## Your task:
Would you work out how many of the lines below hold "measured" and reply with nothing but the number?

━━━━

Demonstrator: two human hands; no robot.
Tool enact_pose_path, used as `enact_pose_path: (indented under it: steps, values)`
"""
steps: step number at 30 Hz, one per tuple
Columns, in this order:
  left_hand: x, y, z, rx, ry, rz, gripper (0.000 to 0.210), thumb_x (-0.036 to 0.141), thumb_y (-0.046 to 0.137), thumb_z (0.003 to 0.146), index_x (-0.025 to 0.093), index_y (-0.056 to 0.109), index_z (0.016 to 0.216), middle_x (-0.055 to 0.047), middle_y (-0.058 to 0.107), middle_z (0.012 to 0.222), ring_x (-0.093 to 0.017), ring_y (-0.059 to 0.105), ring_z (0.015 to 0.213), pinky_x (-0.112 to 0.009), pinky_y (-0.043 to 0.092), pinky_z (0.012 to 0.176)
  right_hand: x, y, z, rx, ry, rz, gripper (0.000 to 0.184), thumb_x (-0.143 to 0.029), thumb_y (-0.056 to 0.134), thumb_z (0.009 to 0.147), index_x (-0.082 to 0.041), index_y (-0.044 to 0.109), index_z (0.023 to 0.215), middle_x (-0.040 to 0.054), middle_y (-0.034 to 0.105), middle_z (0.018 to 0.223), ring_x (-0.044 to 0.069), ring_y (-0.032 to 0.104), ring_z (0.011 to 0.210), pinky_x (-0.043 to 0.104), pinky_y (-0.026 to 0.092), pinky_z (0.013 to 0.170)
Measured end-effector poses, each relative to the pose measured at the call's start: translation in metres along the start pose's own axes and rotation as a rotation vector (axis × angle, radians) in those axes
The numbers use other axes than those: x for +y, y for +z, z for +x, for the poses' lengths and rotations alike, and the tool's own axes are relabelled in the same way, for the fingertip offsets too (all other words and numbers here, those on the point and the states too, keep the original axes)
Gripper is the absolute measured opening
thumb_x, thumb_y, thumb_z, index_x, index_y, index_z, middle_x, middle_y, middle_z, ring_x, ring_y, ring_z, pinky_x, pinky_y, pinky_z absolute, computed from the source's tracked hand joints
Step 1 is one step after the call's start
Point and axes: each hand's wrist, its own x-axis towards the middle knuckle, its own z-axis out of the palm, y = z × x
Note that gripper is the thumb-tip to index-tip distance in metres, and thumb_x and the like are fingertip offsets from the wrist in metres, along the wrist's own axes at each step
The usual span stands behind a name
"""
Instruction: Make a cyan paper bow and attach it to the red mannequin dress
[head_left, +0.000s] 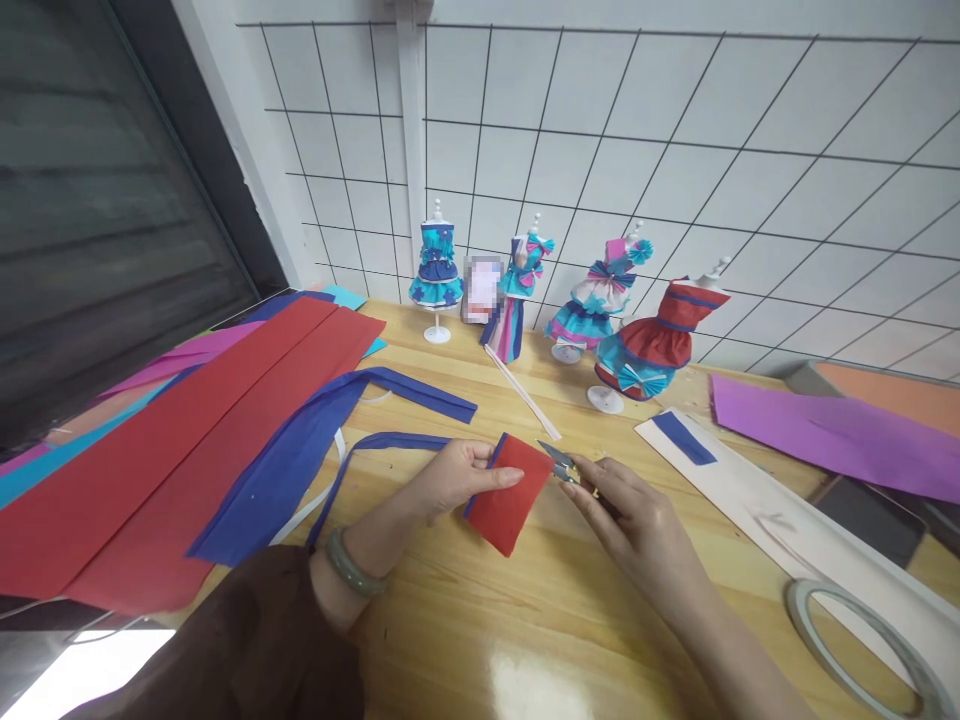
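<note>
My left hand [465,475] pinches a red piece of crepe paper [514,505], thumb on top, fingers underneath. A blue strip runs along its left edge. In my right hand [630,505] is a pair of scissors [560,462], with the blades parted at the paper's upper right corner; whether they touch it I cannot tell. A narrow blue paper strip [397,440] lies just behind my left hand, and a wider folded blue strip [289,470] lies to the left.
Large red paper sheets [187,450] cover the left side. Several miniature dress forms, one in a red dress [667,340], stand along the tiled wall. At right are a white paper strip [750,500], a purple sheet [817,430] and a tape roll [806,610].
</note>
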Motion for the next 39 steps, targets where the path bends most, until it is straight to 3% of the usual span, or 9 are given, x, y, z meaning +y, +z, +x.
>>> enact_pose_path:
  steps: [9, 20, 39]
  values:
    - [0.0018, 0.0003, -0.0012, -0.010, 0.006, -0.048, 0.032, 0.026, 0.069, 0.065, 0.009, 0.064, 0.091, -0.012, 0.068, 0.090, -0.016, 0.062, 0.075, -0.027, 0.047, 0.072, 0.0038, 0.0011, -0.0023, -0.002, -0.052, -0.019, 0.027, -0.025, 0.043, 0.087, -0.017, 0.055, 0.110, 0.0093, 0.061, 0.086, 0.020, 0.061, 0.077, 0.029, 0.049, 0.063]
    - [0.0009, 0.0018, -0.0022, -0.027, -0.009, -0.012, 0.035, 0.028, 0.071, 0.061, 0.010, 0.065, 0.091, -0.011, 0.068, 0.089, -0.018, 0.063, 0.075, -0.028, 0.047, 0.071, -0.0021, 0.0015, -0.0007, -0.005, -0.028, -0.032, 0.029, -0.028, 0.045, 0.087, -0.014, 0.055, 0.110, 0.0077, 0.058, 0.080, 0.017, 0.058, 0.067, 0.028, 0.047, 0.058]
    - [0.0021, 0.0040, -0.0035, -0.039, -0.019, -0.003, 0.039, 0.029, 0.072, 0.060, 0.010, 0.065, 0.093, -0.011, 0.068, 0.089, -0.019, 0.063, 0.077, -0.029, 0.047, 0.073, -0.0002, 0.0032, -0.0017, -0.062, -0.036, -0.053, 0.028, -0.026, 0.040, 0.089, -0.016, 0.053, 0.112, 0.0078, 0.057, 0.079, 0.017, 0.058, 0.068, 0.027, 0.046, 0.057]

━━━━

## Result of the exercise:
2